People who are extremely performance conscious might not like the fact that CapyPDF ships as a shared library with a C API that hides all internal implementation details. This has several potential sources of slowdown:
- Function calls can not be inlined to callers
- Shared library function calls are indirect and thus slower for the CPU to invoke
- All objects require a memory allocation, they can't be stored on the caller's heap
I have not optimized CapyPDF's performance all that much, so let's see if these things are an issue in practice. As a test we'll use the Python bindings to generate the following PDF document 100 times and measuring the execution time.
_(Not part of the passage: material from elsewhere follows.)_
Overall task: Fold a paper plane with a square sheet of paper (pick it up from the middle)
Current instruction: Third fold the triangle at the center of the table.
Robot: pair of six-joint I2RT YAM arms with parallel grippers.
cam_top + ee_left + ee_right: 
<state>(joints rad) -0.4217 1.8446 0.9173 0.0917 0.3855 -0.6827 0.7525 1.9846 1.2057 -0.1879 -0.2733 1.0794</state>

Running the test tells us that we can create the document roughly 9 times a second on a single core. This does not seem like a lot, but that's because the measurement was done on a Raspberry Pi 3B+. On a i7-1185G7 laptop processor the performance shoots up to 100 times a second.
For comparison I created the same program in native code and the Python version is roughly 10% slower. More interestingly 40 % of the time is not spent on generating the PDF file itself at all, but is instead taken by font subsetting.
A further thing to note is that in PDF any data stream can be compressed, typically with zlib. This test does not use compression at all. If the document had images, compressing the raw pixel data could easily take 10 to 100x longer than all other parts combined.
PDF does support embedding some image formats (e.g. jpegs) directly, but most of the time you need to generate raw pixel data and compress it yourself. In this case compression is easily the dominant term.
A "type hidden" C API does have some overhead, but in this particular case it is almost certainly unmeasurably small. You probably don't want to create a general array or hash map in this way if you need blazing speeds, but for this kind of high level functionality it is unlikely to be a performance bottleneck.